Antonio Guterres was the Secretary General of the United Nations. He warned us back in January 2020.

“If we are going to limit global heating to 1.5°C, we need to demonstrate, starting this year, how we will achieve emissions reductions of 45 percent from 2010 levels this decade, and how we will reach net-zero emissions by mid-century. Let’s be clear.  We are in an unfolding climate emergency.”

We are heading for a massive temperature rise by the middle of the century. However, the crisis is real and we must act now. Strange as it sounds, global heating can cause more global heating, through “positive feedback loops”, otherwise known as vicious cycles, that can start rolling. In the Arctic, melting permafrost is causing one positive feedback loop, known as “arctic amplification”. Permafrost has methane in it. It melts, and the methane is released to the atmosphere, where it triggers further global heating. Another example is melting sea-ice. Sea ice is white and reflects sunlight back into space. However, when it melts, more of the sun’s rays are absorbed into the ocean, which causes more global warming. Forest fires, which also release carbon from trees, cause more global warming. These positive feedback heat loops become unstoppable once they get going.
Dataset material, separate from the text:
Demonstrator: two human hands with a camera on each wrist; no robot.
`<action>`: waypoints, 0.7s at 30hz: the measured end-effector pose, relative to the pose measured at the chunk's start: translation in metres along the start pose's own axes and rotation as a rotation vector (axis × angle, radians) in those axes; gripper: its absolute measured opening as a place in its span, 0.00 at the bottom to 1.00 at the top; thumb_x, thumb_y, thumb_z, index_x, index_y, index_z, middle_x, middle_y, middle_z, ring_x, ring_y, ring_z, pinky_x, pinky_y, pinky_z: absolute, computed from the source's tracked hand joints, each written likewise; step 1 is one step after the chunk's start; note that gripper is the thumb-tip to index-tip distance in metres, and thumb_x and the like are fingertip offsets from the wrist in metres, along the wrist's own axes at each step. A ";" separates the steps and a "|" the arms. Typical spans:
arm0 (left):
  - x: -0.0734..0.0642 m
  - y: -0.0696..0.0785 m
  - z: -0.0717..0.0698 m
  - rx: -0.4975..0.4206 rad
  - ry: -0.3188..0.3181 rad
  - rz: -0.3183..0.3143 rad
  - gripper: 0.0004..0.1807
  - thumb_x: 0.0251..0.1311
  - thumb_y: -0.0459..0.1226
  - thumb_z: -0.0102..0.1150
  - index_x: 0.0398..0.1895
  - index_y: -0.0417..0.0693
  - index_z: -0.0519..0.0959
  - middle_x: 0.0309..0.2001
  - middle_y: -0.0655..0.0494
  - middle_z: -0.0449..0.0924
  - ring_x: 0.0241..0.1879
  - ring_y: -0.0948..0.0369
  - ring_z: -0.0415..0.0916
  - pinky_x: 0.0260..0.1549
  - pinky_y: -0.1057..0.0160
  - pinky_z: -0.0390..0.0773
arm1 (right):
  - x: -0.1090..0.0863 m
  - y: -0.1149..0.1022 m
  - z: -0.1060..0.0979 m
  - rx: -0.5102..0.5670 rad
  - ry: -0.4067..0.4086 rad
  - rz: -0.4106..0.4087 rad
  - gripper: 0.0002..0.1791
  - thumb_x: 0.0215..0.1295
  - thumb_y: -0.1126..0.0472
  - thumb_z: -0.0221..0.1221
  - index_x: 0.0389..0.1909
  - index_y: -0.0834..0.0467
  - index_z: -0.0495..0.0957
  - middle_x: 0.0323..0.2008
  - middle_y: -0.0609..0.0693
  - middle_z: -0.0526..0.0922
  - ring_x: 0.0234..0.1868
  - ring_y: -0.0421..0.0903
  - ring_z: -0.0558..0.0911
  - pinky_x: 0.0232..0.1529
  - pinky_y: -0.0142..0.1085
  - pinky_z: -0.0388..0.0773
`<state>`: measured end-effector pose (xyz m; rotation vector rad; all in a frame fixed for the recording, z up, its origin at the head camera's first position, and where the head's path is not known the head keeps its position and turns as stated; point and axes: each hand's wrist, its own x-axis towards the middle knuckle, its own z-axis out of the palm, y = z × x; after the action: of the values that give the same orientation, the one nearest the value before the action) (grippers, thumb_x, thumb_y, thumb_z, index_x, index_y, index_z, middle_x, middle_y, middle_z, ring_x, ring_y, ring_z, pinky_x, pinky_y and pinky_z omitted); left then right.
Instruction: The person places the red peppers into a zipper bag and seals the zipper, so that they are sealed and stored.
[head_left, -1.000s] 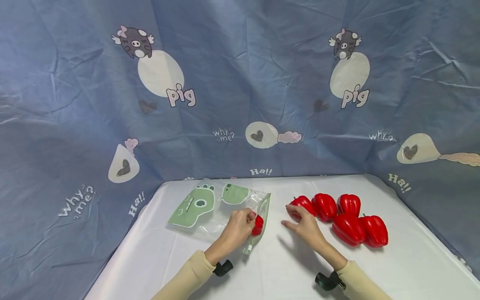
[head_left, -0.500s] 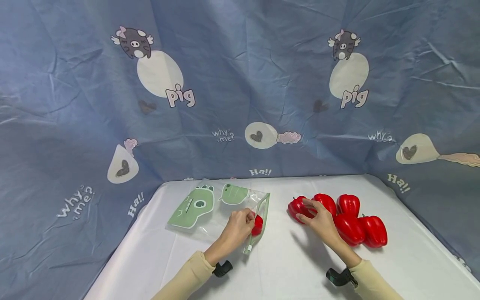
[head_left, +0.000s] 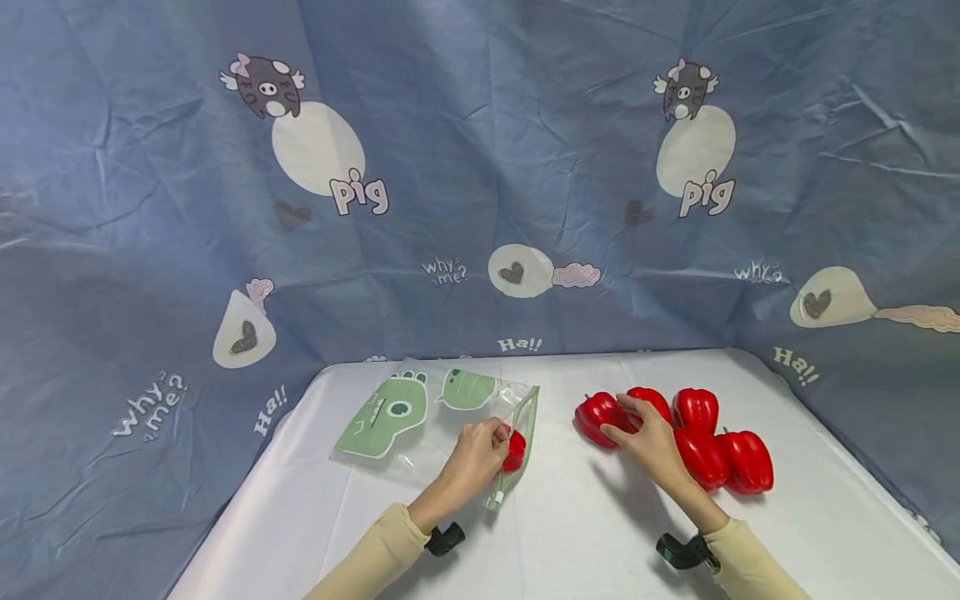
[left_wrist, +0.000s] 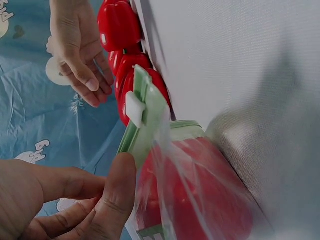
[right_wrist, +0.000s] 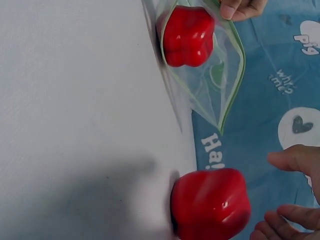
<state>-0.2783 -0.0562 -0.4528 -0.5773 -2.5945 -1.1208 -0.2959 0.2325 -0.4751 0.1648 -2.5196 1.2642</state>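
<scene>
A clear zip bag (head_left: 431, 429) with green cartoon prints lies on the left part of the table, its green-edged mouth facing right. My left hand (head_left: 472, 452) pinches the upper rim of the mouth, and the right wrist view shows the mouth spread apart. Inside, close to the mouth, sits a red bell pepper (right_wrist: 189, 36). My right hand (head_left: 652, 443) hovers over the leftmost loose bell pepper (head_left: 596, 419), thumb and fingers spread apart. In the right wrist view that pepper (right_wrist: 212, 205) stands a little away from the fingers, with a gap visible.
Several more red bell peppers (head_left: 697, 457) cluster right of my right hand, touching or nearly so. A white slider (left_wrist: 134, 109) sits on the bag's zip. The table (head_left: 555, 533) has a white cloth, and a blue printed curtain (head_left: 480, 167) hangs behind it.
My right hand has moved right, from the left side of the leftmost loose pepper to over its right side. My left hand and the bag have stayed put.
</scene>
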 end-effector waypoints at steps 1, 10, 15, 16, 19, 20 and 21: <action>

To reduce the likelihood of these positive feedback loops and the destruction they cause, the United Nations is calling for nations to collaborate to reach “net-zero” emissions within 30 years. This means no more fossil fuels investments, which are the most human-caused contributors worldwide to global warming. It also means no more current usage reductions.

We all know about the resistance. Fossil fuel multinationals and related industries, car manufacturers, big investment firms, governments in fossil-fuel-rich regions like Alberta, families who make their living in these businesses, right down to businesses and homeowners who use fossil fuels for heating and transportation—these are aligned to prevent or delay the needed infrastructure changes. The furor in Canada over the carbon-tax-and-rebate, otherwise known as cash-back carbon pricing, is just one example of the resistance to the necessary changes in our infrastructure. Cash-back carbon pricing rebates to taxpayers amount to 90 percent of the “tax” revenue, and people who use less oil and gas actually benefit. Wealthy people tend to use more oil than lower-income people. They pay higher carbon taxes, but get the same amount as everyone else. So if you’re “for the people”, please get behind cash-back carbon pricing.

The conference on the climate crisis in Glasgow from October 31 to November 12 will test the ability of the nations on this planet to collaborate to avoid the worst—the collapse of life on earth as we know it. Is the conference just another exercise in niceties, with countries playing sleight-of-hand to look good? Or will this be the turning-point that sparks a dramatic drop in greenhouse gas emissions?